**Prompt:**
Reproduce the listing that follows in full. Omit its images.

--------

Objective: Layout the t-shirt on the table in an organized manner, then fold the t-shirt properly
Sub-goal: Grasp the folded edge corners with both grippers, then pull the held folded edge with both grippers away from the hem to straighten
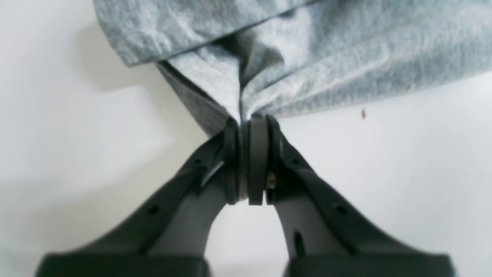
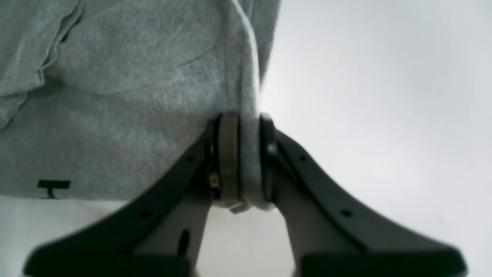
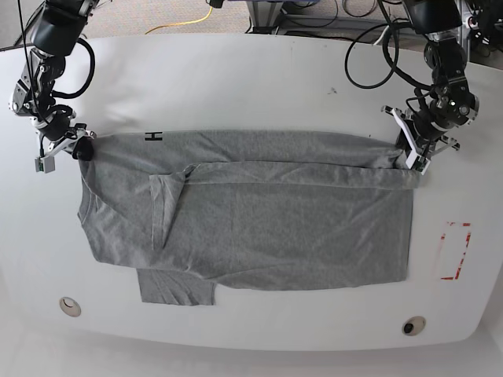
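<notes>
Both claws clamped on the shirt (image 3: 251,216), spread on the bench (image 3: 236,86): left claw (image 1: 246,119) pinching a bunched corner, right claw (image 2: 244,115) on an edge. Risk: uneven pulling, thin pinch slips, fold skews.

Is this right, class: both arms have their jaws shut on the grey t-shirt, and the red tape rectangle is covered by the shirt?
Not quite. The red tape rectangle lies bare on the white table, apart from the grey t-shirt, as the base view shows. The rest holds: the left gripper and right gripper both have jaws shut on the shirt.
</notes>
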You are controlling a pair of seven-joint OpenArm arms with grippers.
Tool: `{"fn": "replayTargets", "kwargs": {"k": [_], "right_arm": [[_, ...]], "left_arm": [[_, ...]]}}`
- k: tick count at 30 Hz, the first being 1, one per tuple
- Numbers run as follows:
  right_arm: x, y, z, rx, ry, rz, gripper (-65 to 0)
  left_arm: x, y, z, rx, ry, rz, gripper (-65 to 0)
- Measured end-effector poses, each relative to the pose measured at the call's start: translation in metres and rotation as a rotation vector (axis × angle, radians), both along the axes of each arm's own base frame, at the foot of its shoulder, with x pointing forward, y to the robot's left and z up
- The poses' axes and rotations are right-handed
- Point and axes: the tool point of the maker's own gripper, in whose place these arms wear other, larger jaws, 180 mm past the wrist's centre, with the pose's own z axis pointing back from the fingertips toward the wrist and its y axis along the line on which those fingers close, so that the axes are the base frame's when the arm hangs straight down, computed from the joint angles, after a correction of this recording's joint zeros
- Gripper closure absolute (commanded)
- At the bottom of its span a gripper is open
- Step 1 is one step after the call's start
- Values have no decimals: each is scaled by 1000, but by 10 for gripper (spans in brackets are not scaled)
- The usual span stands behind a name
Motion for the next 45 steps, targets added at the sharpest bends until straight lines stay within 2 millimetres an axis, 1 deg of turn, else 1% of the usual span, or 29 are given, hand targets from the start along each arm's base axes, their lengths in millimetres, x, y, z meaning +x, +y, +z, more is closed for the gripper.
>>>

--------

**Reply to the exercise:**
Objective: Layout the t-shirt on the table in an organized manner, then fold the t-shirt properly
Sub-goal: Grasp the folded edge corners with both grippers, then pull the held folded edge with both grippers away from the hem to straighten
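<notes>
Both claws clamped on the shirt (image 3: 251,216), spread on the bench (image 3: 236,86): left claw (image 1: 246,119) pinching a bunched corner, right claw (image 2: 244,115) on an edge. Risk: uneven pulling, thin pinch slips, fold skews.

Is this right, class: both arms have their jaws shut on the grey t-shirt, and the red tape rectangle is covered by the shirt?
Not quite. The red tape rectangle lies bare on the white table, apart from the grey t-shirt, as the base view shows. The rest holds: the left gripper and right gripper both have jaws shut on the shirt.
</notes>
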You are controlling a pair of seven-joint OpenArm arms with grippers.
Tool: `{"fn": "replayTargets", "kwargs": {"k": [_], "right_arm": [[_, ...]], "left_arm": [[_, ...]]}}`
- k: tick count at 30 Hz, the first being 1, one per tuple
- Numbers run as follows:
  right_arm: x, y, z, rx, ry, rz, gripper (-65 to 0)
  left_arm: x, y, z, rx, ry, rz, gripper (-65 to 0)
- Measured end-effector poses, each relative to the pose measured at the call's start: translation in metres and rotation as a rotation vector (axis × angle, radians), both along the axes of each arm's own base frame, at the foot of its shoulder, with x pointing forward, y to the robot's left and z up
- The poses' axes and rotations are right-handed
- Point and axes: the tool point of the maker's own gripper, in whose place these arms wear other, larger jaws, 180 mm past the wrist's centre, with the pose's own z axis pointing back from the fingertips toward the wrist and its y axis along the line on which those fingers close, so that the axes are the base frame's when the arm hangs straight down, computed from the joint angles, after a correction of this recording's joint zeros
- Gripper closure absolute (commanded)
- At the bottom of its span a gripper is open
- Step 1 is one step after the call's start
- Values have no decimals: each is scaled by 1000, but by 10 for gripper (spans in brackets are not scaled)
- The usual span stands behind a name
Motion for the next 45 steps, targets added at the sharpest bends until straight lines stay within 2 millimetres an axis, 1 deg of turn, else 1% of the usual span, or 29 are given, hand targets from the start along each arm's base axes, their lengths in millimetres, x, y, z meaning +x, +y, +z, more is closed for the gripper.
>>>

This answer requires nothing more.